● Work to be completed:
Word for word, reproduce the listing that follows, excluding any pictures it contains.
++++ Given data
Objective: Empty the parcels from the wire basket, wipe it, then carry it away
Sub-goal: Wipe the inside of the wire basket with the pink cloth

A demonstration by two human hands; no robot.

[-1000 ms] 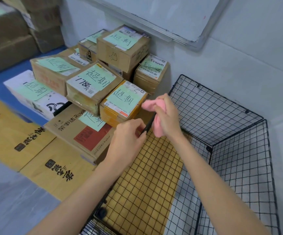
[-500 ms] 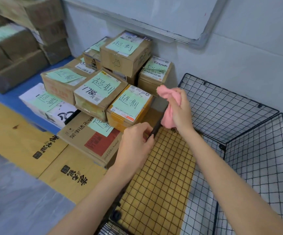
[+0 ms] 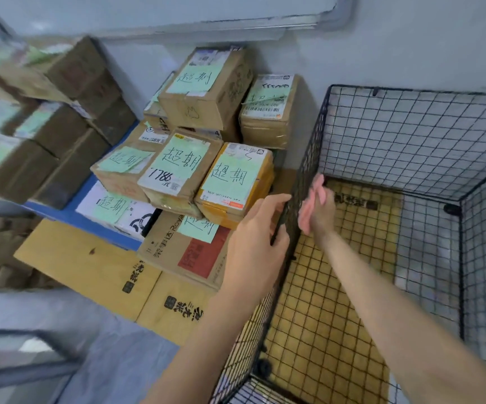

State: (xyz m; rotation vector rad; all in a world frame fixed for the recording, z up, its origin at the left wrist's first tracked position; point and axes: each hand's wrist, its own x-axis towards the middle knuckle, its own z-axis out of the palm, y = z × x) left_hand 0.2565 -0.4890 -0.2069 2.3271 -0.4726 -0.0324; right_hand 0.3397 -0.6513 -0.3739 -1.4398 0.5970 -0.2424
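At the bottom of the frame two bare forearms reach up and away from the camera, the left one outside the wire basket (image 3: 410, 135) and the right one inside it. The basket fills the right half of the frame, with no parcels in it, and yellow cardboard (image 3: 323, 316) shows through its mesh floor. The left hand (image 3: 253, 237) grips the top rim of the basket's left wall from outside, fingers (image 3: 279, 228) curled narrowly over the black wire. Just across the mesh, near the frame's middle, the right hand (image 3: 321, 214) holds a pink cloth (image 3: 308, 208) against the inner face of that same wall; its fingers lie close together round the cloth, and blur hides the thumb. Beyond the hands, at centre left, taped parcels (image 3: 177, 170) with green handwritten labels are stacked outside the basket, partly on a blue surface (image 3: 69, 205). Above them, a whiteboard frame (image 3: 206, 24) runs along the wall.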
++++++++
● Exercise response:
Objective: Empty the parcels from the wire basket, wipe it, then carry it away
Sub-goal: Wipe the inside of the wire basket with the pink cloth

A demonstration by two human hands; no robot.

[-1000 ms] 
[-500 ms] 
[+0 ms] 

State: (xyz m; rotation vector rad; all in a world frame fixed for the recording, z up, its origin at the left wrist's first tracked position; point and axes: each hand's wrist, its own x-axis towards the middle knuckle, its own z-axis out of the palm, y = z × x) left_hand 0.2565 -0.4890 -0.2069 2.3271 -0.4726 -0.0324; right_hand 0.3397 -0.6513 -0.3739 -1.4398 0.5970 -0.2424
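At the bottom of the frame two bare forearms reach up and away from the camera, the left one outside the wire basket (image 3: 410, 135) and the right one inside it. The basket fills the right half of the frame, with no parcels in it, and yellow cardboard (image 3: 323, 316) shows through its mesh floor. The left hand (image 3: 253, 237) grips the top rim of the basket's left wall from outside, fingers (image 3: 279, 228) curled narrowly over the black wire. Just across the mesh, near the frame's middle, the right hand (image 3: 321, 214) holds a pink cloth (image 3: 308, 208) against the inner face of that same wall; its fingers lie close together round the cloth, and blur hides the thumb. Beyond the hands, at centre left, taped parcels (image 3: 177, 170) with green handwritten labels are stacked outside the basket, partly on a blue surface (image 3: 69, 205). Above them, a whiteboard frame (image 3: 206, 24) runs along the wall.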

No additional response is needed to complete this exercise.